**Assignment**
Which lines in the data below contain the word "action"? Pull each of them out.

**The data**
______
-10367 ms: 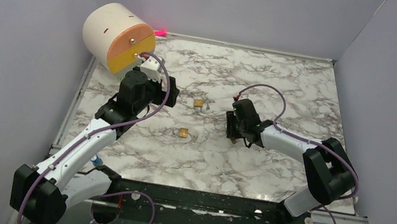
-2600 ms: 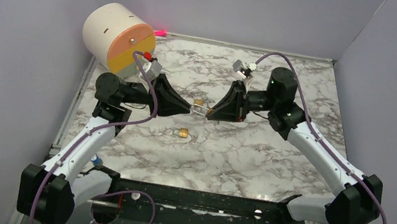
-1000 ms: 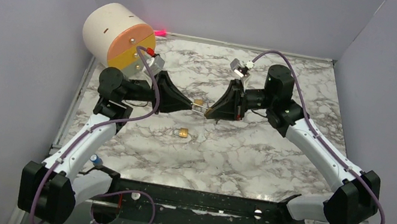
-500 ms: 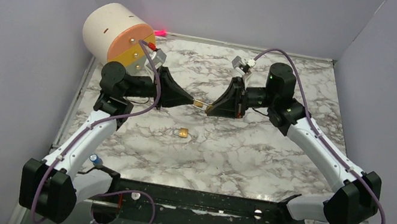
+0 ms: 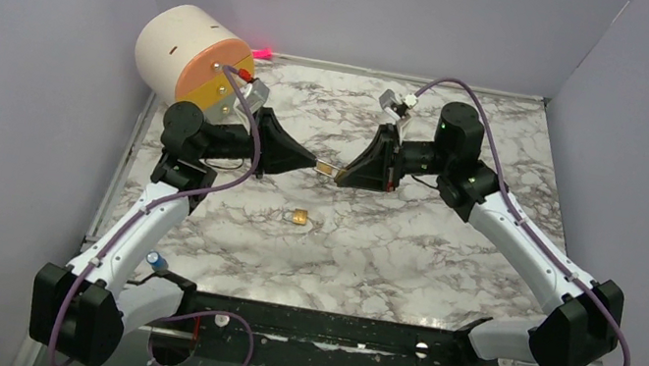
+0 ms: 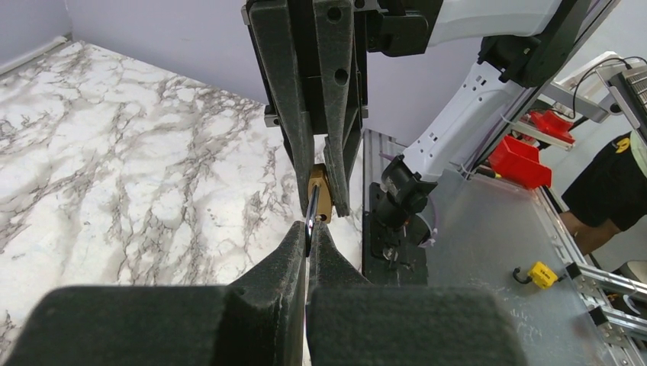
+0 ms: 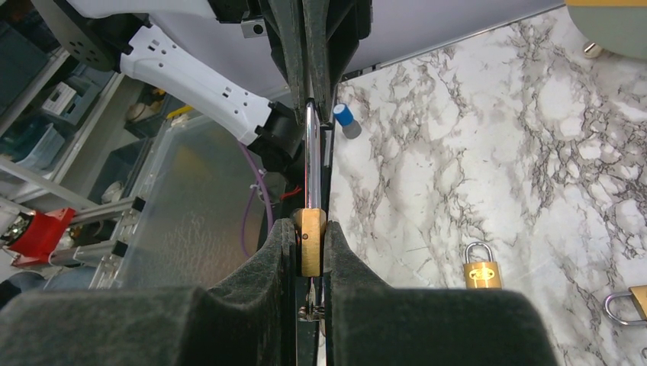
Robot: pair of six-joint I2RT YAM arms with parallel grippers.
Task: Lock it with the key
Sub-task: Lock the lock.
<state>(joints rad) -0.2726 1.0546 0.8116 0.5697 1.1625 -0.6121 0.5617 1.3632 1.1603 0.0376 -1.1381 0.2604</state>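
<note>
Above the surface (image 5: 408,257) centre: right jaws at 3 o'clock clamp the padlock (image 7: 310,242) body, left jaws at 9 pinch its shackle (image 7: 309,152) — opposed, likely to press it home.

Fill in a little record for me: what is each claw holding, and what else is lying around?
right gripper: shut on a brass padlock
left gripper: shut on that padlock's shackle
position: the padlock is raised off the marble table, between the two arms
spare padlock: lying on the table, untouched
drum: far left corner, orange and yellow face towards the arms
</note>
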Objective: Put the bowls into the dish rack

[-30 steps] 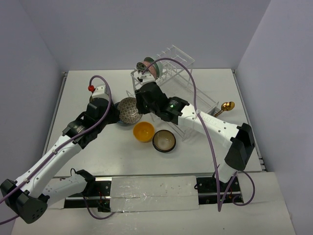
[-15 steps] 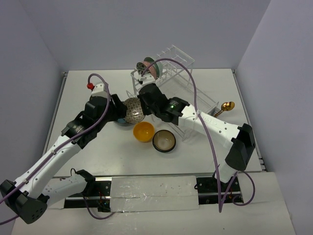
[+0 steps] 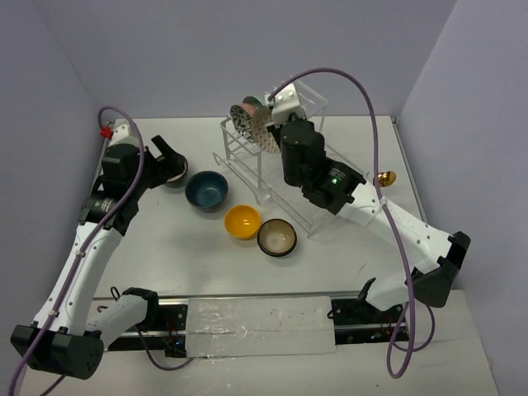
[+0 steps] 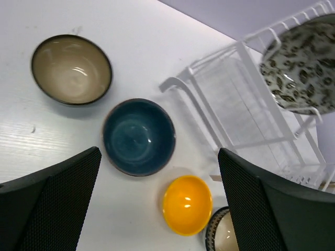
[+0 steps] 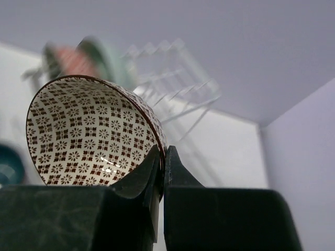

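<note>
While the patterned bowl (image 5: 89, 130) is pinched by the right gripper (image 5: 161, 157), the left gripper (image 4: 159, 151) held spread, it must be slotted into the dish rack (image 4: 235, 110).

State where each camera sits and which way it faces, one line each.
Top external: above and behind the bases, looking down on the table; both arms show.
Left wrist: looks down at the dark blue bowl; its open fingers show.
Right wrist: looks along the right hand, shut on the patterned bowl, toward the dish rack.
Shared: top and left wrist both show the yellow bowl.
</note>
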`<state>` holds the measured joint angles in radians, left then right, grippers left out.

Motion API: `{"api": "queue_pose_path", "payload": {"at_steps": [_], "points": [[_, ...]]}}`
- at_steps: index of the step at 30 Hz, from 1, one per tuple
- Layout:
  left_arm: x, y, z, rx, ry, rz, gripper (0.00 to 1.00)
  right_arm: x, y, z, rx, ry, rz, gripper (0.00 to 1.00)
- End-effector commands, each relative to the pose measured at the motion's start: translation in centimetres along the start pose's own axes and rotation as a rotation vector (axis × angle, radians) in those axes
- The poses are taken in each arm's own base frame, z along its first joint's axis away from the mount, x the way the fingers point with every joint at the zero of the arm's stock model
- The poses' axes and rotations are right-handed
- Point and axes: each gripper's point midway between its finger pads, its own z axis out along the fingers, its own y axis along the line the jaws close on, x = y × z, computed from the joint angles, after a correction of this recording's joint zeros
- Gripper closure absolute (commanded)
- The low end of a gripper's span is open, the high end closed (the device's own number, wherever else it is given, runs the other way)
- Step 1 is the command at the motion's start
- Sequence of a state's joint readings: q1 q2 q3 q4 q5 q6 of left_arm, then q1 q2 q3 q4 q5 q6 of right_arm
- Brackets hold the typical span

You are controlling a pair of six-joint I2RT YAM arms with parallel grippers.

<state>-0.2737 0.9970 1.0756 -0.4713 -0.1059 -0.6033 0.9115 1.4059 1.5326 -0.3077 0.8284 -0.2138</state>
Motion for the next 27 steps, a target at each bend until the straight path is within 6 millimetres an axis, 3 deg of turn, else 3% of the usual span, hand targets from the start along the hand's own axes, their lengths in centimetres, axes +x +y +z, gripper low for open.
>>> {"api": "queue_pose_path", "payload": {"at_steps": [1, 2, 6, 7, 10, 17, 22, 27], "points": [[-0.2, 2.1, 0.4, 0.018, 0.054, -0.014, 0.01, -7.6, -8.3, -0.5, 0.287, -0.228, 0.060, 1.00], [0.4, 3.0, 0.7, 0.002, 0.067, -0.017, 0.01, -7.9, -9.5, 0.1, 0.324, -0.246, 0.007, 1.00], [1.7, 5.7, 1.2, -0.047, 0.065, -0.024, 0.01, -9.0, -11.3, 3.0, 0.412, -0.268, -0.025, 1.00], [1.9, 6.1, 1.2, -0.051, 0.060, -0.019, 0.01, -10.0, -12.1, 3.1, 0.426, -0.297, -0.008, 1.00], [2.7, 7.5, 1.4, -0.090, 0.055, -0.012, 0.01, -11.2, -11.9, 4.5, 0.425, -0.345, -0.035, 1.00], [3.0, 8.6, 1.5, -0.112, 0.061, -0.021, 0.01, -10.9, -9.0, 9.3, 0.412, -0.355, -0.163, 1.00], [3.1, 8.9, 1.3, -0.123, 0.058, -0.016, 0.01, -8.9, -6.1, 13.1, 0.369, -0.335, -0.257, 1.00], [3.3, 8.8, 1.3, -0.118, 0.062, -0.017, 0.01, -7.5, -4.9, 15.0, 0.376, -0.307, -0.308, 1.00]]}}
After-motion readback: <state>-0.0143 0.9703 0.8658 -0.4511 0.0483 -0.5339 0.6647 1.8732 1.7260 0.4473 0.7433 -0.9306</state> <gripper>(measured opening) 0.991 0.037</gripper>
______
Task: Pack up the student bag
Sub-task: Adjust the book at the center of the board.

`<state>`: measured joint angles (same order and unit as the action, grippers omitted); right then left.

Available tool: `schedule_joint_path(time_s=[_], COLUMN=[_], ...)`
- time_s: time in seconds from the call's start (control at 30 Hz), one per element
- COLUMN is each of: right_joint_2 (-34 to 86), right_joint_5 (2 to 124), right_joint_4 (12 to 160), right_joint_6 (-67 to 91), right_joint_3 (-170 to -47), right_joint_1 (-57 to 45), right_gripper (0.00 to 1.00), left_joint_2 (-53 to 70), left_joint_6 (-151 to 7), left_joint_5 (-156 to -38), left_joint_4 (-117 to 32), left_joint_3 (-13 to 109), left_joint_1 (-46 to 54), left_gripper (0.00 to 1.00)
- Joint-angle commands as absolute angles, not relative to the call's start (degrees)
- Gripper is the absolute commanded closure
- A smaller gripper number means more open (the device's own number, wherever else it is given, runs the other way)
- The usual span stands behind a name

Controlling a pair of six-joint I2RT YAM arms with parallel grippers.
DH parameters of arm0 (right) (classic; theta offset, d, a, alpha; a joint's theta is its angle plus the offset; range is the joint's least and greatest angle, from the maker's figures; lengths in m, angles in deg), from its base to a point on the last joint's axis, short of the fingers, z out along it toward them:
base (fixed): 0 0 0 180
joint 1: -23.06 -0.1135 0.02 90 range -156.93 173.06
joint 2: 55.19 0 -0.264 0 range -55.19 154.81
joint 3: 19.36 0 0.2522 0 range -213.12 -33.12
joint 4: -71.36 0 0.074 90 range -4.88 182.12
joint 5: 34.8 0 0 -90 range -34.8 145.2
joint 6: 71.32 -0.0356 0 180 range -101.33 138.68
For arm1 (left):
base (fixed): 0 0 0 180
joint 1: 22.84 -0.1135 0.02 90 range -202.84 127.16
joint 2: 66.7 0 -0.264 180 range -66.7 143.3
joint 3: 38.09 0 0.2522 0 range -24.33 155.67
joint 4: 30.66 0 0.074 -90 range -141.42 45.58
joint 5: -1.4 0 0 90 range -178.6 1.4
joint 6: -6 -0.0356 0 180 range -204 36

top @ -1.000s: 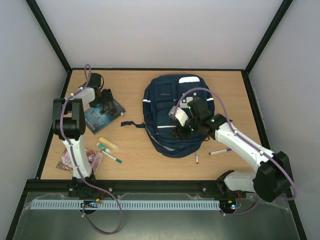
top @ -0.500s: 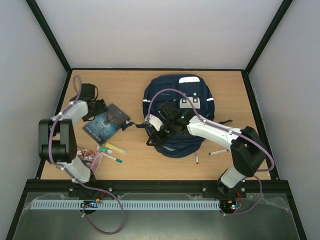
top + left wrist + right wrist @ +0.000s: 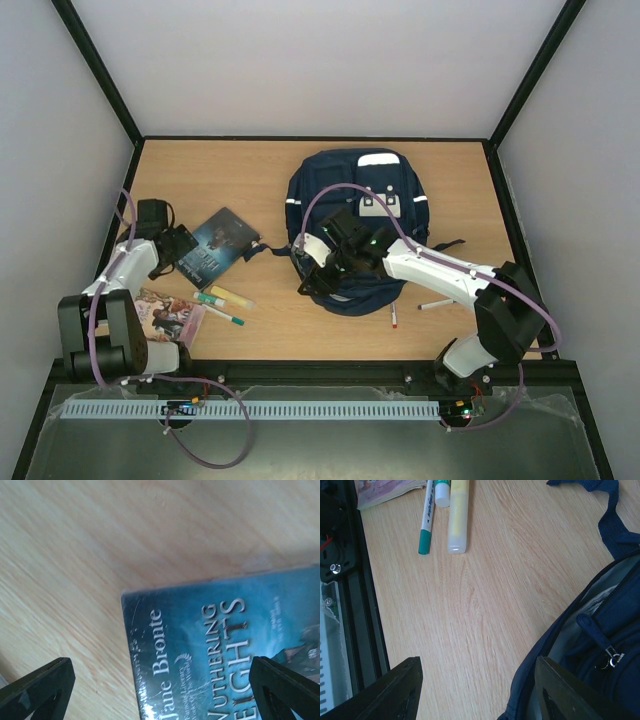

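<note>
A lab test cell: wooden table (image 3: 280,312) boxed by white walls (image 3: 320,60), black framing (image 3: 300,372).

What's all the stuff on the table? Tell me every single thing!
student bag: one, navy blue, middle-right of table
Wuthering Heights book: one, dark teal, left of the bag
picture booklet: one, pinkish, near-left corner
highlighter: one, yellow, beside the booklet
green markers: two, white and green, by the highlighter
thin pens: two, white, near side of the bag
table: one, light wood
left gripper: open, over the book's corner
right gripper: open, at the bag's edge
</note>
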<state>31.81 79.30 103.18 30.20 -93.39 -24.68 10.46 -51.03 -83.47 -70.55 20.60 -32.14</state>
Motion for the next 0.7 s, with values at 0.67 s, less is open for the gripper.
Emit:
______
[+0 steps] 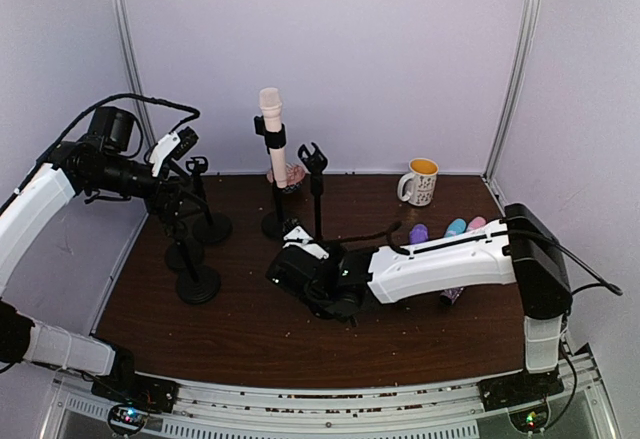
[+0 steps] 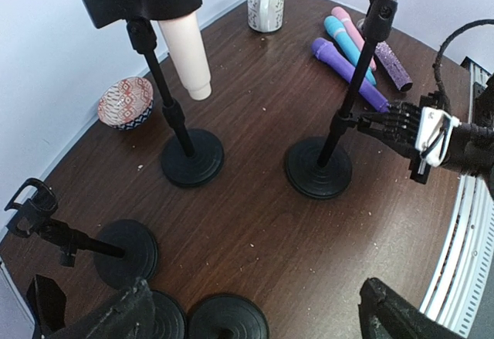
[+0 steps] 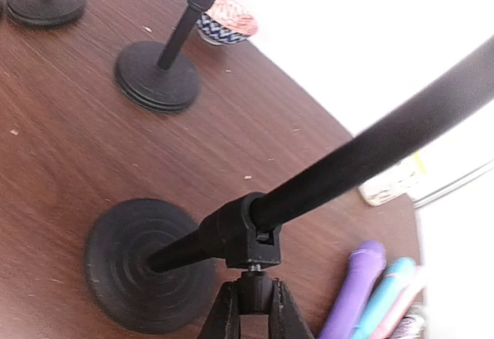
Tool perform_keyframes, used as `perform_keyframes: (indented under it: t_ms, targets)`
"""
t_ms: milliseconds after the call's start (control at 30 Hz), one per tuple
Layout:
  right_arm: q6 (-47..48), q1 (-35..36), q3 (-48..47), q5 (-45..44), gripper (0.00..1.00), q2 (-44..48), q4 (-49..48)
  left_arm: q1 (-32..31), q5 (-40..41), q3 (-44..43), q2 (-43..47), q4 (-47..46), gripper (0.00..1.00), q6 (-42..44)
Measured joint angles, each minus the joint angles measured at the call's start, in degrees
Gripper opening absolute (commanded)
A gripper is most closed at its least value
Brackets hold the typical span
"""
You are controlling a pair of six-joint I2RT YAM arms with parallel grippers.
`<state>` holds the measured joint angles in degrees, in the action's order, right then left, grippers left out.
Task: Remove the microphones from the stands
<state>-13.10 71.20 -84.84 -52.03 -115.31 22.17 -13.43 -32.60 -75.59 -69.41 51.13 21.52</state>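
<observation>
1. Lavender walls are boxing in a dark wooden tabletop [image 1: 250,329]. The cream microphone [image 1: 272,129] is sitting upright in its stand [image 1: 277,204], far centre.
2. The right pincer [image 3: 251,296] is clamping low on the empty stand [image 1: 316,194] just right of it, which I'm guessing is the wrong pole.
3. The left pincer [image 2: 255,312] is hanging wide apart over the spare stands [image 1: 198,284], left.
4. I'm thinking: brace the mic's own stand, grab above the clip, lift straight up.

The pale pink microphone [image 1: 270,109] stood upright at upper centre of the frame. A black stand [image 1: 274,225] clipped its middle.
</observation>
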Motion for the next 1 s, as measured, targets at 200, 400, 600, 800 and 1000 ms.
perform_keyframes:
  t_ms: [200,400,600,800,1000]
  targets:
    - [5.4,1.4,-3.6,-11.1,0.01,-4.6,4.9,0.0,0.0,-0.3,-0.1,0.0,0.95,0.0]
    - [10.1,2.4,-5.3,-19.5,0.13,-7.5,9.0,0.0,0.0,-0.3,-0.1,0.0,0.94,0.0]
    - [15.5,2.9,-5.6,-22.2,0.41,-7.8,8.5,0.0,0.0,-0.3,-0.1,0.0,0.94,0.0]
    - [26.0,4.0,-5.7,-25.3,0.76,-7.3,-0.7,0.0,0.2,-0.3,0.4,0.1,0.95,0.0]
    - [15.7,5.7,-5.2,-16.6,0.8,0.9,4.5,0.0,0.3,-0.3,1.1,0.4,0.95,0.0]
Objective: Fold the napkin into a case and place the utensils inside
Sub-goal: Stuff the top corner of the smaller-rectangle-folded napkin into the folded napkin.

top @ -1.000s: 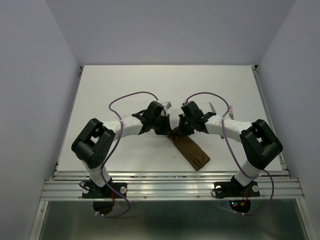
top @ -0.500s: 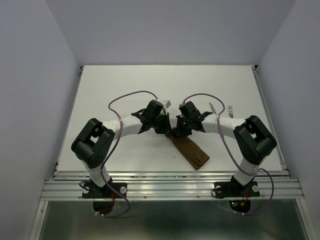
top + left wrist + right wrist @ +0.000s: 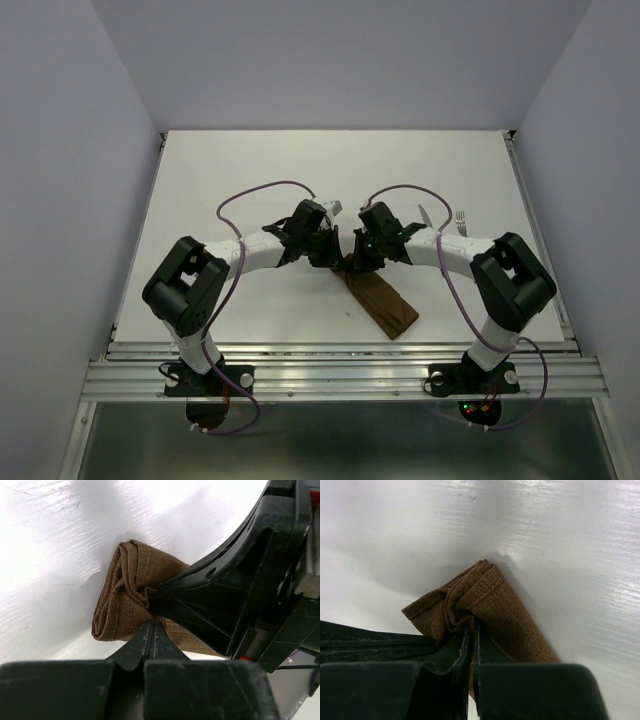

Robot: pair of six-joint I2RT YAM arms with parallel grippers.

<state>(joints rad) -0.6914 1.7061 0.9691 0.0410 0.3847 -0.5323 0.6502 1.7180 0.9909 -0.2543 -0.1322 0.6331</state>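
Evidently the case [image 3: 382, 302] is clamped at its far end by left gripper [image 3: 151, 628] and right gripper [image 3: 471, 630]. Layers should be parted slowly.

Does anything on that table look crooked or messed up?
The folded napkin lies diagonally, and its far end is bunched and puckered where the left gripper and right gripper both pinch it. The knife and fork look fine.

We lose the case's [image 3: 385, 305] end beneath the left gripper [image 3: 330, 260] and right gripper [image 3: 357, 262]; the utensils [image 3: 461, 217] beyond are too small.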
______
**Answer box**
`<state>`: measured joint angles (same order and unit as the action, grippers omitted); right then left.
`<state>` holds the measured joint angles in degrees, in the action's order, right then left, grippers left out.

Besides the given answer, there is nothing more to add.